Separately from the main efficacy population, an exploratory population of 48 patients aged 13-21 years old with non-ambulatory Type 2/3 SMA will be evaluated. These patients will be randomized 2:1 to receive either apitegromab 20 mg/kg or placebo added to background SMN treatment with nusinersen or risdiplam. In this subpopulation of older individuals with SMA, the safety and tolerability of apitegromab will be characterized, and efficacy will also be evaluated in an exploratory, nonpowered manner.

To further characterize apitegromab in SMA, upon completion of the 12-month treatment period, all patients will be offered the option of enrolling in an open-label extension study. In this open-label extension, the safety and tolerability of apitegromab will be evaluated, along with an exploratory characterization of longer-term efficacy. In addition, the TOPAZ extension continues to follow patients from TOPAZ and evaluate the longer-term efficacy and safety of apitegromab. Among the 57 patients who completed the 12-month TOPAZ treatment period, 55 patients continue to participate in the extension period as of November 30, 2021.

SAPPHIRE is planned to enroll across 55 sites globally, including in the U.S. and Europe, and study start-up activities have commenced. For more information about SAPPHIRE, visit www.clinicaltrials.gov.

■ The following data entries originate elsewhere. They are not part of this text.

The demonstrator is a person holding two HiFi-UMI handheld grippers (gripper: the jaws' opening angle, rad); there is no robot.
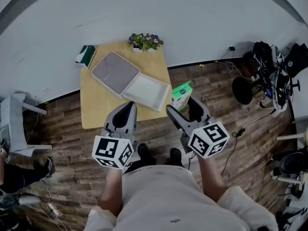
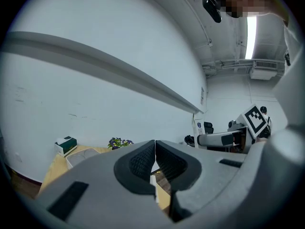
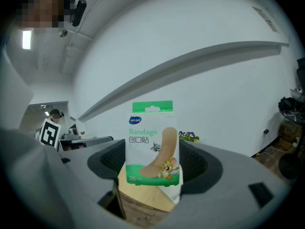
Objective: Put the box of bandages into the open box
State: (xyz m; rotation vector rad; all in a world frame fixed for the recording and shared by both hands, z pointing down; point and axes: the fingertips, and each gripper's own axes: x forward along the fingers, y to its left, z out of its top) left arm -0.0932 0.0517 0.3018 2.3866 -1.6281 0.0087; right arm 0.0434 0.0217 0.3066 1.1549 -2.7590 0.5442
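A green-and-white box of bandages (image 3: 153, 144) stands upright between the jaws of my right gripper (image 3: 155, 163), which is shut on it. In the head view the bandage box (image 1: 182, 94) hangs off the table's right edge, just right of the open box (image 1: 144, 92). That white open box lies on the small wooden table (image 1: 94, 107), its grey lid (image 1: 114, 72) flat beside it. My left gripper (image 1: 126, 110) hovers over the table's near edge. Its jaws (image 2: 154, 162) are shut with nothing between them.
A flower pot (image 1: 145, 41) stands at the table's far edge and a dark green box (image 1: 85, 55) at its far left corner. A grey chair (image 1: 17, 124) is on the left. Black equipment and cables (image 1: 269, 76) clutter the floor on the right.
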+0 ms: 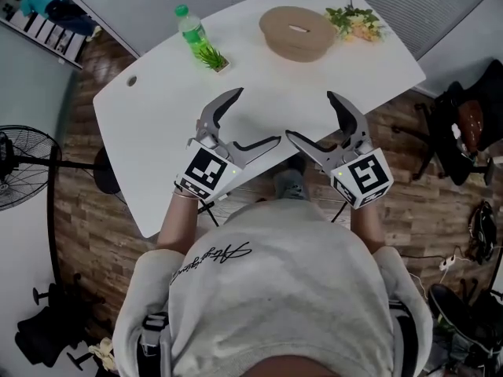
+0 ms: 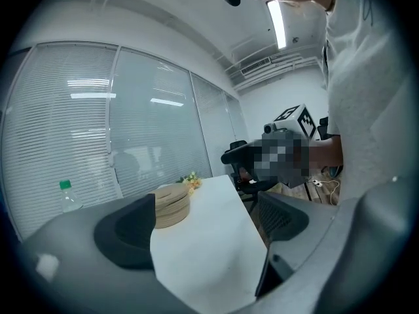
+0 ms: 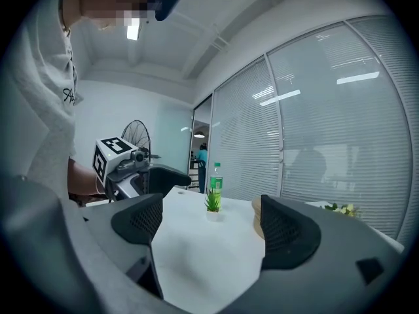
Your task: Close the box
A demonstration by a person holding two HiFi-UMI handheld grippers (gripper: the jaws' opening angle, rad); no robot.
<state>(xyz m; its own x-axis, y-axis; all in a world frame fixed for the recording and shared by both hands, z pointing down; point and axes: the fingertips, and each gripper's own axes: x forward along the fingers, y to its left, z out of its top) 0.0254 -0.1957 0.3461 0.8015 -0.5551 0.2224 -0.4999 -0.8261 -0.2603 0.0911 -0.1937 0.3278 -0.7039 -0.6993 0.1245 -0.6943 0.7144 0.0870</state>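
Note:
The box [image 1: 298,32] is a round, flat, tan wooden box with a slot in its top; it lies at the far middle of the white table [image 1: 149,140]. In the left gripper view the box [image 2: 172,205] shows beyond the left pad. In the right gripper view only an edge of the box [image 3: 256,218] peeks from behind the right pad. My left gripper [image 1: 255,116] and right gripper [image 1: 310,115] hover side by side over the table's near edge, well short of the box. Both stand open, with only bare tabletop between the jaws of the left gripper [image 2: 203,227] and the right gripper [image 3: 213,224].
A green bottle [image 1: 189,28] and a small potted plant [image 1: 211,56] stand at the far left of the table. A bunch of flowers [image 1: 355,22] lies right of the box. A floor fan [image 1: 20,167] stands left of the table and a chair [image 1: 464,124] right.

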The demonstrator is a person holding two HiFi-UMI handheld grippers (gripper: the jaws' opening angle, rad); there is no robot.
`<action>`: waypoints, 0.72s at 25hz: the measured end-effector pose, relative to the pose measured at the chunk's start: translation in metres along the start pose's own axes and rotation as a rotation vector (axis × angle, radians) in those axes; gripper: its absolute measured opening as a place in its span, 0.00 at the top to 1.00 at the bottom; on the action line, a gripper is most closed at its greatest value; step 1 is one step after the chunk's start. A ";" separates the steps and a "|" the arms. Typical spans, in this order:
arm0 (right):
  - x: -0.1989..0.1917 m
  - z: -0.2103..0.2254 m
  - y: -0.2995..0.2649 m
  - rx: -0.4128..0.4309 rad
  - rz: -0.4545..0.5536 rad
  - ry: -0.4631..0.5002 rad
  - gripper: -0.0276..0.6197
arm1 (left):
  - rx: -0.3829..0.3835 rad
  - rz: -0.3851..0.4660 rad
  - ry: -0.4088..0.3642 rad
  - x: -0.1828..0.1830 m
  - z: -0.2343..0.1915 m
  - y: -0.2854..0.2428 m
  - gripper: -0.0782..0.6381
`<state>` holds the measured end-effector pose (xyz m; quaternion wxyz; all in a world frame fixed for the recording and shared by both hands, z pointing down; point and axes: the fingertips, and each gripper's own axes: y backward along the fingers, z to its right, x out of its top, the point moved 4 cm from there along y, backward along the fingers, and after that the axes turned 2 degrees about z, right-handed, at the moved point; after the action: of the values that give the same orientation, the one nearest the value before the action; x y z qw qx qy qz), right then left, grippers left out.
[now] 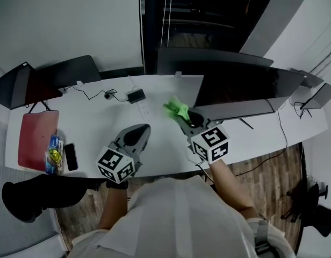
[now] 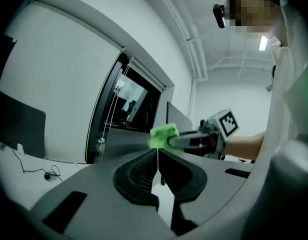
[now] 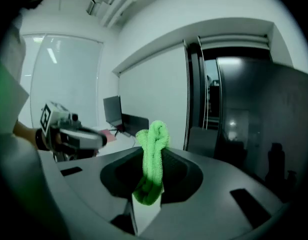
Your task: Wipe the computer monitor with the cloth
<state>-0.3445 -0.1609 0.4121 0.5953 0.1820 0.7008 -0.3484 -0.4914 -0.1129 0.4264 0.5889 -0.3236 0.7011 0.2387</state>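
Note:
A bright green cloth [image 1: 177, 109] is pinched in my right gripper [image 1: 182, 117], held above the white desk [image 1: 106, 117] just left of the big dark monitor [image 1: 246, 87]. In the right gripper view the cloth [image 3: 151, 159] stands bunched up between the shut jaws, and the monitor [image 3: 289, 134] fills the right side. My left gripper [image 1: 139, 135] hovers over the desk to the left, jaws shut with nothing between them. The left gripper view shows the cloth [image 2: 163, 136] and the right gripper [image 2: 194, 140] ahead of its shut jaws [image 2: 157, 156].
A second monitor [image 1: 44, 79] stands at the desk's back left. A red folder [image 1: 37, 138], a phone [image 1: 71, 156] and a colourful packet [image 1: 54, 155] lie at the left end. A power adapter [image 1: 136, 96] with cables lies mid-desk. A laptop [image 1: 318, 97] sits far right.

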 end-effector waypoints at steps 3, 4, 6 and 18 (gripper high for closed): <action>0.083 0.017 0.021 -0.008 0.188 0.071 0.85 | -0.002 0.008 -0.001 0.003 0.001 -0.003 0.86; 0.110 0.023 0.030 -0.019 0.249 0.094 0.85 | -0.003 0.009 -0.001 0.003 0.002 -0.004 0.86; 0.153 0.036 0.045 -0.051 0.344 0.139 0.85 | -0.005 0.012 -0.002 0.005 0.004 -0.005 0.86; 0.170 0.118 0.039 -0.228 0.281 0.218 0.85 | 0.022 0.028 -0.007 0.012 0.003 -0.020 0.86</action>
<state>-0.2729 -0.2441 0.2322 0.5754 0.2462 0.7636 -0.1585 -0.4757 -0.1266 0.4152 0.5914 -0.3065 0.7061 0.2401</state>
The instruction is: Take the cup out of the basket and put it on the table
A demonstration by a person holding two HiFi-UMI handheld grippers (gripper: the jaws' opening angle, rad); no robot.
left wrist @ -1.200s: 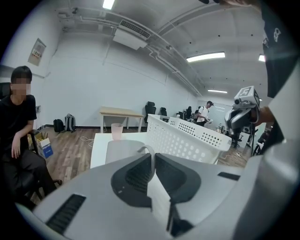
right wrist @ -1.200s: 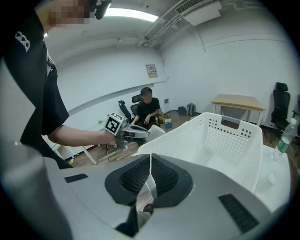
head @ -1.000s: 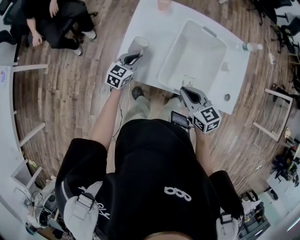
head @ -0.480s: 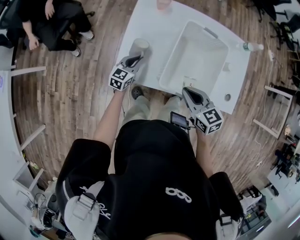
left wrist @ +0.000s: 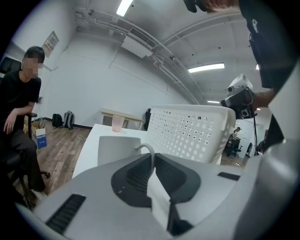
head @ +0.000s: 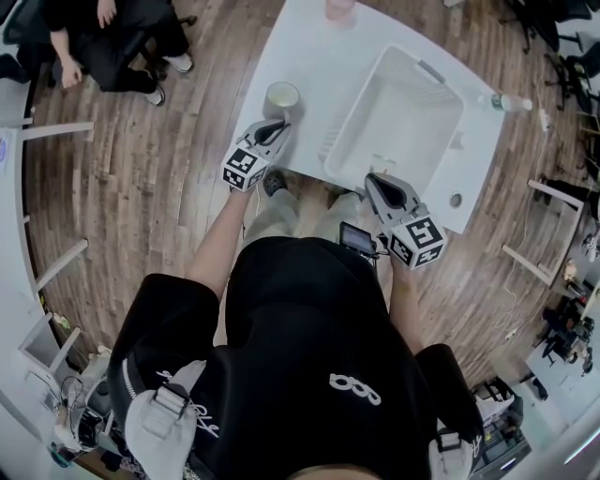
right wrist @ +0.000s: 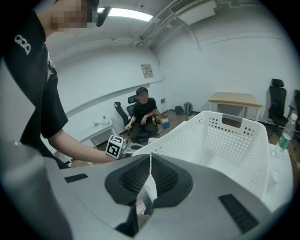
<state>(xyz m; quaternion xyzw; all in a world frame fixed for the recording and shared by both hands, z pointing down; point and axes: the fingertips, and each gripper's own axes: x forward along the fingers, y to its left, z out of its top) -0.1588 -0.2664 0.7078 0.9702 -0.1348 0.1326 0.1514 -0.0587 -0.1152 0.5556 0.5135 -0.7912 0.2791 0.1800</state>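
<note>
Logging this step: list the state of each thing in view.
cup: upright, outside the basket, handle gripped
basket: upright, empty
left gripper: shut on the cup's handle
right gripper: shut, empty
pink cup: upright on the table

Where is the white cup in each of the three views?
Head view: cup upper left on the table, just beyond the left tool.
Left gripper view: cup centre left, its handle between the shut jaws.
Right gripper view: cup small, left of centre, past the basket rim.
Shared landmark: the basket, right of the cup in all three.
</note>
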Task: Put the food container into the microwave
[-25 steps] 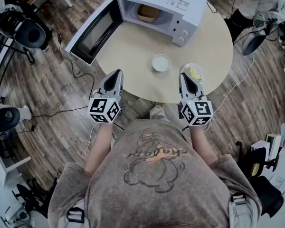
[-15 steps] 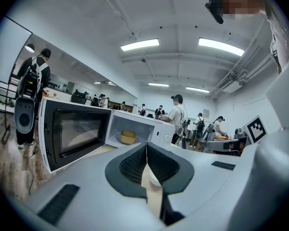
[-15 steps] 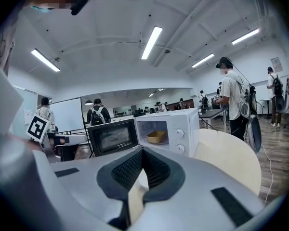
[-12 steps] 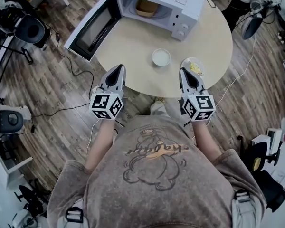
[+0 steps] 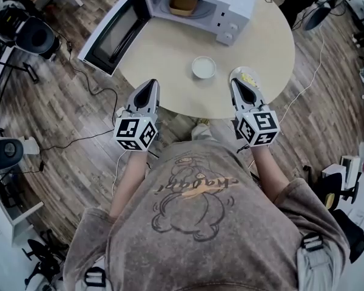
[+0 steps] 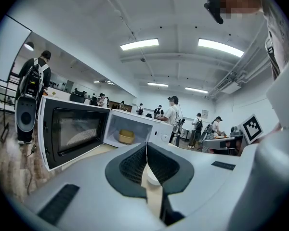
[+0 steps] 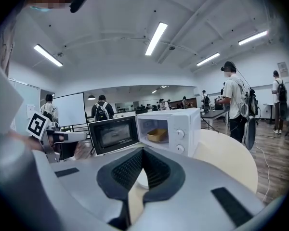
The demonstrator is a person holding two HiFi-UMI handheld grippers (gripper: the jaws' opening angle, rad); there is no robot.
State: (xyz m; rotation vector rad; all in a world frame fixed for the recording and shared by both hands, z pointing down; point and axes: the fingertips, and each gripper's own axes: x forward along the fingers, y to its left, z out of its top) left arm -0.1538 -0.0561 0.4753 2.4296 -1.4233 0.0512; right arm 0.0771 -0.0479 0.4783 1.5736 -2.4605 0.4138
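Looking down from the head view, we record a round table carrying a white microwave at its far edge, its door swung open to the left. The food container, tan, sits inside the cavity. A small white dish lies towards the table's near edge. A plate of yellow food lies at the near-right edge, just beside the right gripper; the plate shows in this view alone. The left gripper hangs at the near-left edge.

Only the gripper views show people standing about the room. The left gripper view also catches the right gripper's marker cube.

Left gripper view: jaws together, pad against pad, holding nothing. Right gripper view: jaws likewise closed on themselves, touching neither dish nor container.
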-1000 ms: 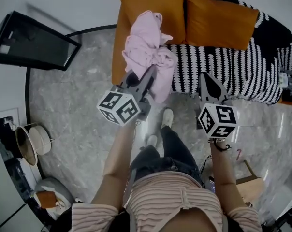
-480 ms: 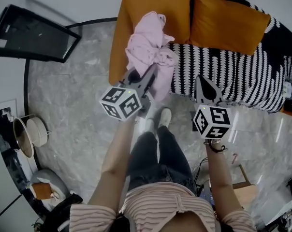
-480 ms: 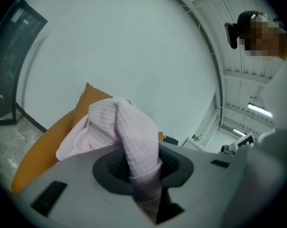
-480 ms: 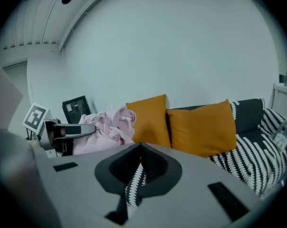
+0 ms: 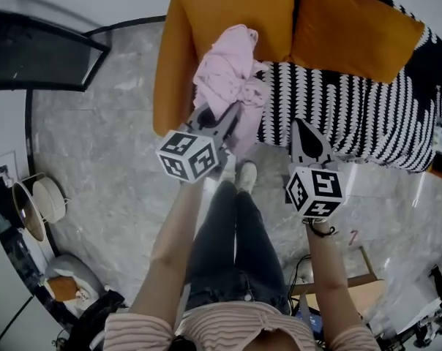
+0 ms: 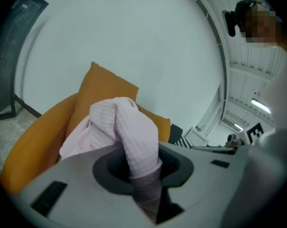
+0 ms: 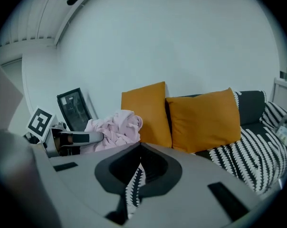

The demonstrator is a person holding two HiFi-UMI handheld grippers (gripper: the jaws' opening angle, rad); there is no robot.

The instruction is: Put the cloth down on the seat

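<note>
1. Both marker cubes have shifted a little since a second ago: the left cube now sits further right and slightly farther off, and the right cube has drifted left and nearer. The sofa fills more of the head view.
2. The left tongs are clamped on the pink cloth; a twisted fold of it runs right down between the jaws.
3. The cloth hangs in a bunched heap over the left end of the sofa, in front of the left orange cushion and above the left edge of the black-and-white seat cover. I cannot tell whether its lower folds touch the seat.
4. The right tongs stand slightly apart with nothing in them; the patterned cover shows through the gap. They point at the near edge of the seat, right of the cloth.
5. A second orange cushion leans at the back, further right.
</note>
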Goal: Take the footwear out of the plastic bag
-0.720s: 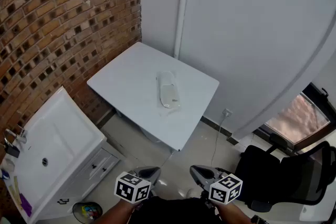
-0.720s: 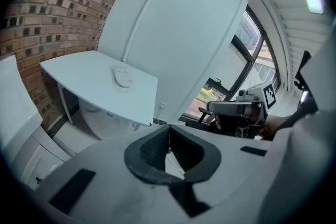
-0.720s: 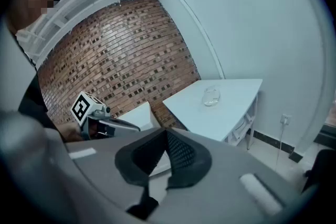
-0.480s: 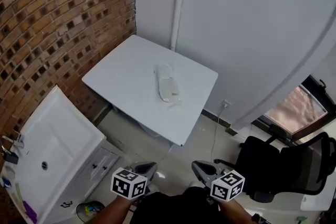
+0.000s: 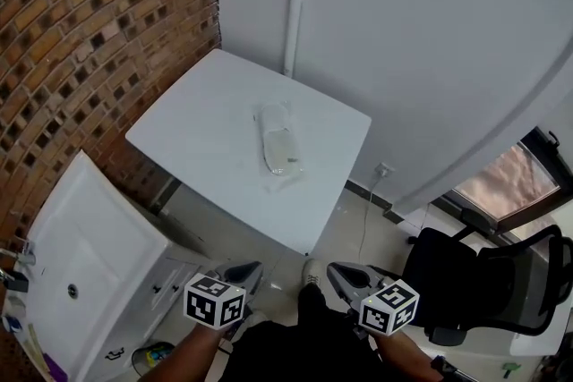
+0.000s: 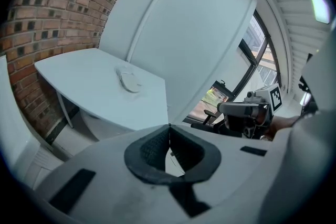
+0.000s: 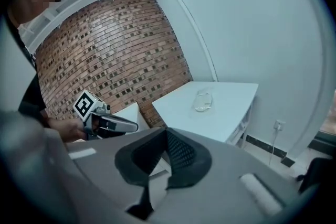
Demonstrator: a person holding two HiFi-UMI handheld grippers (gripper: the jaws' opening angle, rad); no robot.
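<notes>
A clear plastic bag [image 5: 279, 139] is seen lying flat near the middle of the white surface [image 5: 192, 125], which is set into the corner between a brick wall [image 5: 81, 22] and a plain white wall [image 5: 430, 40]. The footwear [image 5: 286, 153] is enclosed in the bag as a pale shape, and its kind cannot be made out. Nothing else is carried by the surface.

The left gripper [image 6: 169, 132] is held low at the bottom of the head view, over the floor and well apart from the surface. Its jaws are pressed together, and nothing is caught between them. The right gripper [image 7: 166, 137] is held beside it at a similar height, likewise well apart from the bag. Its jaws are pressed together as well, with nothing between them. Both grippers are pointed somewhat downward and toward the surface, so that the bag is seen beyond the jaws in each gripper view.

A white sink cabinet [image 5: 89, 237] is placed just beside the surface, along the brick wall. A black office chair [image 5: 483, 282] is seen on the floor at the right, near a window
</notes>
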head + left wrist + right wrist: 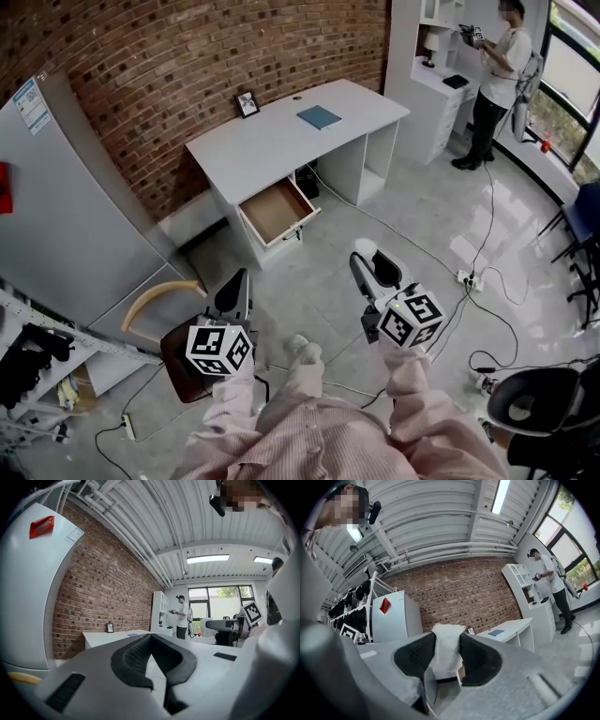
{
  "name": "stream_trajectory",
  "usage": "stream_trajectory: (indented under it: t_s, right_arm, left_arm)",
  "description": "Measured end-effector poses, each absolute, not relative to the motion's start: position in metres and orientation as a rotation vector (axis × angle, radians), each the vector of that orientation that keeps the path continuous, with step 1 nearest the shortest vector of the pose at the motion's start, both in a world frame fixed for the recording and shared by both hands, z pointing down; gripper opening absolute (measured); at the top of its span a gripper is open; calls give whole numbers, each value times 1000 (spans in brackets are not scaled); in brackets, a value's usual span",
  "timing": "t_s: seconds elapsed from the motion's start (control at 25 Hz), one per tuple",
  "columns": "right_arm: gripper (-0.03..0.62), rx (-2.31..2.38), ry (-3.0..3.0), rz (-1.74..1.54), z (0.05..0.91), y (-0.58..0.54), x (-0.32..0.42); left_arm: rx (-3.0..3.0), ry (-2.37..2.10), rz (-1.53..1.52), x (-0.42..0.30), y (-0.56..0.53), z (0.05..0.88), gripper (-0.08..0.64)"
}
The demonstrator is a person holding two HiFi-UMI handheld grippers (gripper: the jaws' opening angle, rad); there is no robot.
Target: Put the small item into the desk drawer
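Observation:
The white desk (281,131) stands against the brick wall, and its wooden drawer (277,212) is pulled open toward me. My right gripper (362,253) hovers over the floor to the right of the drawer. In the right gripper view this gripper (446,648) is shut on a small white crumpled item (446,641), with the desk (511,627) beyond it. My left gripper (240,279) is held lower left of the drawer. In its own view the left gripper (151,637) has its black pads (133,656) meeting with nothing between them.
A grey fridge (66,206) stands at the left, with a wooden chair (164,300) in front of it. A blue book (320,116) and a picture frame (247,104) rest on the desk. Cables (487,291) trail across the floor. A person (497,75) stands by the white cabinet (436,103).

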State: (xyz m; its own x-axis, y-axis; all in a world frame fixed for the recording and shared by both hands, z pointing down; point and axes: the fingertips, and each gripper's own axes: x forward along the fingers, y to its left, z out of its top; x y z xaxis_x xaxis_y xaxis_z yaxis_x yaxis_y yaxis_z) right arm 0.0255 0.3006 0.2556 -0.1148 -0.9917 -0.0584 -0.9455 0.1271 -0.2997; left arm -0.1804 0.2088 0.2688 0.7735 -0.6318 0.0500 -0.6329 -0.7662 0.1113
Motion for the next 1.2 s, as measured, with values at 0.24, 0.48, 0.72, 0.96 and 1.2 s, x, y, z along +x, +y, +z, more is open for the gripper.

"We are encouraged and motivated by the positive results of the TOPAZ Phase 2 proof of concept trial, which informed the design of SAPPHIRE to evaluate the therapeutic potential of apitegromab in SMA," said Yung Chyung, M.D., CMO. "Building on the solid foundation of TOPAZ, our Phase 3 trial and the broader program are aimed at advancing the development of apitegromab towards our aspiration of transforming the lives of patients with SMA."